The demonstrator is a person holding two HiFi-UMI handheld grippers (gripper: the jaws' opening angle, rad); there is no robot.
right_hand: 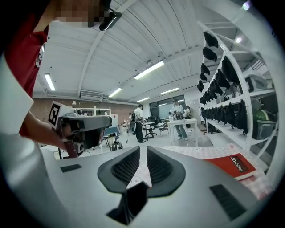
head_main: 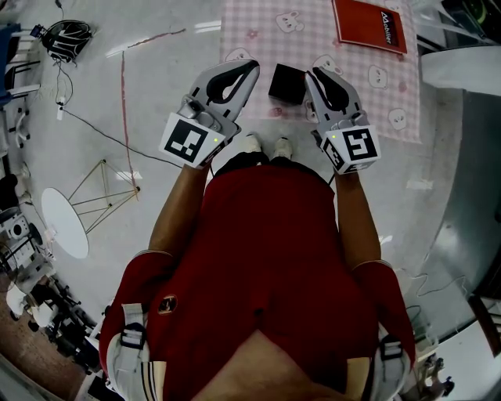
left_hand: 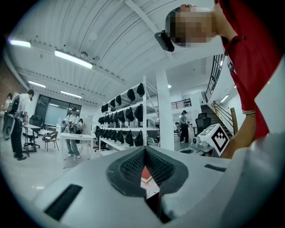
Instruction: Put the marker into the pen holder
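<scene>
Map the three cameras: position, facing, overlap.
Head view: on the person's head, facing steeply down; shows red shirt, arms, left gripper, right gripper.
Left gripper view: on that gripper, facing along its jaws toward shelves; shows forearm, right gripper.
Right gripper view: on that gripper, facing along its jaws toward a white table; shows hand, left gripper.
Shared: red book in head and right gripper views.

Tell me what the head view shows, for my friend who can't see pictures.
Seen from above, a person in a red shirt holds a left gripper and a right gripper on either side of a black box on a pink checked cloth. A red book lies at the cloth's far right corner.
</scene>
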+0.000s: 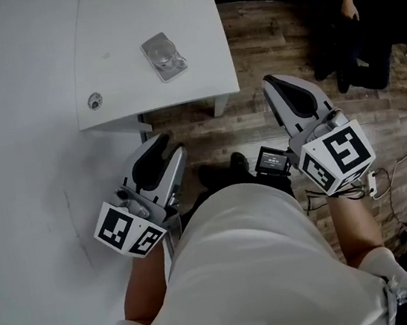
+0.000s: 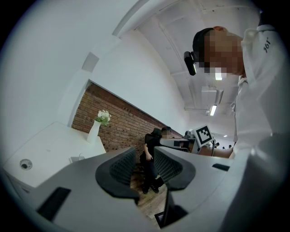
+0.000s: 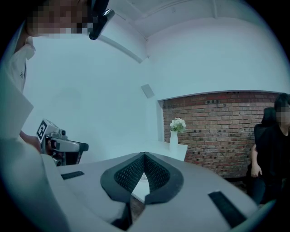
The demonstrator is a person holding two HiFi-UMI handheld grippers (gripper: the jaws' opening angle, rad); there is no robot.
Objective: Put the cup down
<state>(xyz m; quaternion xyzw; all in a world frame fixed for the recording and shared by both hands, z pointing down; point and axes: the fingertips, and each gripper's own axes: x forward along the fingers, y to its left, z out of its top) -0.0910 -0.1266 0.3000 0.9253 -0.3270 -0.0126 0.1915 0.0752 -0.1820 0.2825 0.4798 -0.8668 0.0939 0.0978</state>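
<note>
Already the cup (image 1: 164,56) rests on the table (image 1: 190,17), upper centre of the head view, well apart from both grippers. The left gripper (image 2: 144,156) gapes empty and the right gripper (image 3: 144,158) is clenched on nothing. A careless clenched reach could topple it.

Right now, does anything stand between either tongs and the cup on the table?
Nothing visible does. The cup stands alone on the white table. The left tongs and the right tongs are empty, short of the table's near edge.

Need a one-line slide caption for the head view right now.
Clear cup on the white table; left gripper open, right gripper shut, both empty, held short of the table.
</note>
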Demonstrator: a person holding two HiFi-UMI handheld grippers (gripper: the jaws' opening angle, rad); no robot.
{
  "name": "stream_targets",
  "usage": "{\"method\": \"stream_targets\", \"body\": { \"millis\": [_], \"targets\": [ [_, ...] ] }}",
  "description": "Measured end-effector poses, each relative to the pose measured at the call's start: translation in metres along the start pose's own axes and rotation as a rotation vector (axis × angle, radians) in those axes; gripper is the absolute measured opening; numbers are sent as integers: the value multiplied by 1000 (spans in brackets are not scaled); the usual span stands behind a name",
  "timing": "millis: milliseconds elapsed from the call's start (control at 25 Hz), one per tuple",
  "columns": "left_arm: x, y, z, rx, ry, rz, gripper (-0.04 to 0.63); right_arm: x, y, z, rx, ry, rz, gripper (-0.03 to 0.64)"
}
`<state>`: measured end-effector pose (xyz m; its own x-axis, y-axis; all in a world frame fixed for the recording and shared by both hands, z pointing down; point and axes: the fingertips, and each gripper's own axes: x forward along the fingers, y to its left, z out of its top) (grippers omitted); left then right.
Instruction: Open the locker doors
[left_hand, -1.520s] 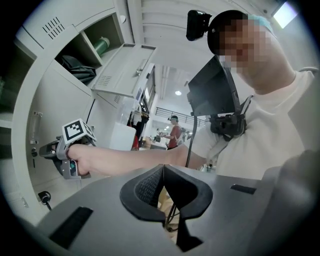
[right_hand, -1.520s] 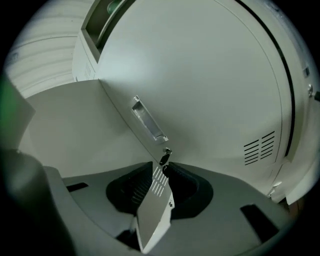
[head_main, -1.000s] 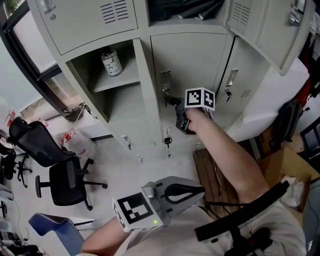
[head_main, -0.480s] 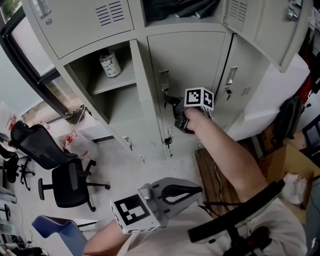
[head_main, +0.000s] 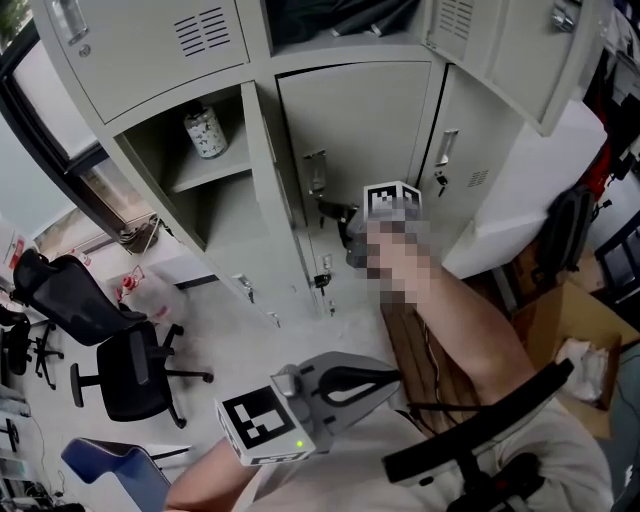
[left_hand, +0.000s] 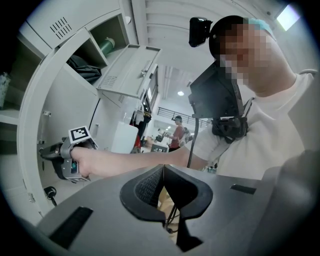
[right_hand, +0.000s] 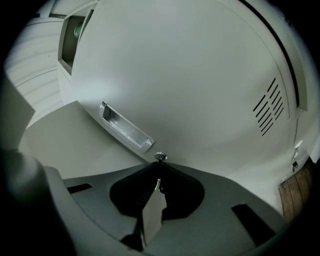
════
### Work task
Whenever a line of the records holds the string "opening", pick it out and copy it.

### Result of the task
The demonstrator is a person holding two HiFi-UMI handheld grippers (gripper: the jaws' opening angle, rad); there is no robot.
The demonstrator is a person holding two HiFi-UMI handheld grippers (gripper: the jaws' opening angle, rad); there is no robot.
Demonstrator: a person holding two HiFi-UMI handheld grippers (gripper: the jaws' opening angle, rad); no robot.
  "description": "Measured end-effector poses, each relative to the pose measured at the call's start: translation in metres along the start pose's own axes and rotation as a rotation vector (axis × angle, radians) in those axes; gripper is the absolute measured opening; numbers are sent as integers: the value multiplied by 1000 (spans in brackets are not scaled); the usual span stands behind a name",

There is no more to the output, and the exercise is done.